Aim of the exercise: The whole listing is to be restated, character for character.

Data segment:
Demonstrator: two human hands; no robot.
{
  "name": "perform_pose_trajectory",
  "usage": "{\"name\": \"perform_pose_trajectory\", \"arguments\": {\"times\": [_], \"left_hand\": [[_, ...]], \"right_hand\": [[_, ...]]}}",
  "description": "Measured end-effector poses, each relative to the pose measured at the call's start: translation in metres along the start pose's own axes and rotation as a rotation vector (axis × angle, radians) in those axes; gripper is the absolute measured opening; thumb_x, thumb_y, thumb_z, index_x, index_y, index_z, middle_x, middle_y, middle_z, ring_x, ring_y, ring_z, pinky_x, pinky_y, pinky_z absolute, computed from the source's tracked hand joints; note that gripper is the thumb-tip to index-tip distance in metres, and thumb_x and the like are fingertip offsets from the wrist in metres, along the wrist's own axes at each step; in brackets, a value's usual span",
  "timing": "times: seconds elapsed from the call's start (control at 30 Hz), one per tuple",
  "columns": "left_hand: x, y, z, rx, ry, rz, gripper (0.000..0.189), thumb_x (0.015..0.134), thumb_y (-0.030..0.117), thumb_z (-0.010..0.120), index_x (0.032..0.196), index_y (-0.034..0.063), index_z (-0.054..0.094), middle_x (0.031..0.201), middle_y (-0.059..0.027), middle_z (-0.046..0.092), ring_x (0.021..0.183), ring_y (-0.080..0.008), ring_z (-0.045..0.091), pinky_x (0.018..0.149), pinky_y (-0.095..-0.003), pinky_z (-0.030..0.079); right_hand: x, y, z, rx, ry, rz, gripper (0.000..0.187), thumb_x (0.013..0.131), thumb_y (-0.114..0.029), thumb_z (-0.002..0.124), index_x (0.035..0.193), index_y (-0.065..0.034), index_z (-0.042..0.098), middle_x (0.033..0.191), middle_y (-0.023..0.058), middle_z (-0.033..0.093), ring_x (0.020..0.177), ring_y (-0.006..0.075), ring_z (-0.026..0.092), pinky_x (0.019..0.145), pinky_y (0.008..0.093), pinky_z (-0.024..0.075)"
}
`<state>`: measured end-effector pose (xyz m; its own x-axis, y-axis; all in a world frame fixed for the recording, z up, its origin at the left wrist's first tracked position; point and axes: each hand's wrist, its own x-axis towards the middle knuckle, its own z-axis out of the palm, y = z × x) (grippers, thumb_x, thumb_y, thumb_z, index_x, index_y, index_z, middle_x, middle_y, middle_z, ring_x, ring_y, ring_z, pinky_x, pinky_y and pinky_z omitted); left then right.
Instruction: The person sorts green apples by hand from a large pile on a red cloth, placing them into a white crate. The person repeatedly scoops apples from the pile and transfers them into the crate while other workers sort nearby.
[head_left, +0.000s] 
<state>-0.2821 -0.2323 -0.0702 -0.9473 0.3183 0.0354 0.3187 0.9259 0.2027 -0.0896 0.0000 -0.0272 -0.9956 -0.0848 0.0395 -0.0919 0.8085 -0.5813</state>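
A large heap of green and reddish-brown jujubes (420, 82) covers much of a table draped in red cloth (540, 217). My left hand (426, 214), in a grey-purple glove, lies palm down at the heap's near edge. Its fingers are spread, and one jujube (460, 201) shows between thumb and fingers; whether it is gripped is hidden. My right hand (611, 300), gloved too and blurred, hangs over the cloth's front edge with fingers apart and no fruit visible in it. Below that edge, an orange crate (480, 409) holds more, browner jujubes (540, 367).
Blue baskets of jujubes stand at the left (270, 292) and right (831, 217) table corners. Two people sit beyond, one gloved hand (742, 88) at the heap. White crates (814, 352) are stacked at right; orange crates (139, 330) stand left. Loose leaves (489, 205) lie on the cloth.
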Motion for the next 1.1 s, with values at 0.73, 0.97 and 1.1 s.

Solution for this task:
Demonstrator: two human hands; no robot.
{
  "name": "perform_pose_trajectory",
  "usage": "{\"name\": \"perform_pose_trajectory\", \"arguments\": {\"times\": [_], \"left_hand\": [[_, ...]], \"right_hand\": [[_, ...]]}}",
  "description": "Measured end-effector poses, each relative to the pose measured at the call's start: translation in metres along the start pose's own axes and rotation as a rotation vector (axis × angle, radians) in those axes; gripper is the absolute measured opening; thumb_x, thumb_y, thumb_z, index_x, index_y, index_z, middle_x, middle_y, middle_z, ring_x, ring_y, ring_z, pinky_x, pinky_y, pinky_z absolute, computed from the source's tracked hand joints; note that gripper is the thumb-tip to index-tip distance in metres, and thumb_x and the like are fingertip offsets from the wrist in metres, along the wrist's own axes at each step; in brackets, a value's usual span",
  "timing": "times: seconds elapsed from the call's start (control at 30 Hz), one per tuple",
  "columns": "left_hand: x, y, z, rx, ry, rz, gripper (0.000..0.189), thumb_x (0.015..0.134), thumb_y (-0.030..0.117), thumb_z (-0.010..0.120), index_x (0.032..0.196), index_y (-0.034..0.063), index_z (-0.054..0.094), middle_x (0.031..0.201), middle_y (-0.059..0.027), middle_z (-0.046..0.092), ring_x (0.021..0.183), ring_y (-0.080..0.008), ring_z (-0.045..0.091), pinky_x (0.018..0.149), pinky_y (-0.095..-0.003), pinky_z (-0.030..0.079); right_hand: x, y, z, rx, ry, rz, gripper (0.000..0.187), thumb_x (0.013..0.131), thumb_y (-0.114..0.029), thumb_z (-0.002..0.124), index_x (0.035..0.193), index_y (-0.065..0.034), index_z (-0.042..0.098), middle_x (0.033..0.191), middle_y (-0.023..0.058), middle_z (-0.033..0.093), ring_x (0.020..0.177), ring_y (-0.006..0.075), ring_z (-0.026..0.092), pinky_x (0.019..0.145), pinky_y (0.008..0.093), pinky_z (-0.024..0.075)"
}
`<state>`: measured end-effector pose (xyz m; its own x-axis, y-axis; all in a world frame fixed for the recording, z up, its origin at the left wrist's first tracked position; point and axes: each hand's wrist, its own x-axis towards the middle knuckle, its own z-axis out of the palm, y = z × x) (grippers, thumb_x, thumb_y, thumb_z, index_x, index_y, index_z, middle_x, middle_y, middle_z, ring_x, ring_y, ring_z, pinky_x, pinky_y and pinky_z omitted); left then right.
Instruction: The person sorts green apples by hand from a large pile on a red cloth, placing them into a white crate. The person repeatedly scoops apples from the pile and transfers them into the crate while other workers sort nearby.
[head_left, +0.000s] 
<state>-0.2821 -0.2323 -0.0702 -0.9473 0.3183 0.0354 0.3187 0.9259 0.2027 -0.0896 0.0000 -0.0272 -0.9956 -0.0848 0.0395 -0.0919 0.8085 -0.5813</state>
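A large heap of green and reddish-brown jujubes (420, 82) covers much of a table draped in red cloth (540, 217). My left hand (426, 214), in a grey-purple glove, lies palm down at the heap's near edge. Its fingers are spread, and one jujube (460, 201) shows between thumb and fingers; whether it is gripped is hidden. My right hand (611, 300), gloved too and blurred, hangs over the cloth's front edge with fingers apart and no fruit visible in it. Below that edge, an orange crate (480, 409) holds more, browner jujubes (540, 367).
Blue baskets of jujubes stand at the left (270, 292) and right (831, 217) table corners. Two people sit beyond, one gloved hand (742, 88) at the heap. White crates (814, 352) are stacked at right; orange crates (139, 330) stand left. Loose leaves (489, 205) lie on the cloth.
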Motion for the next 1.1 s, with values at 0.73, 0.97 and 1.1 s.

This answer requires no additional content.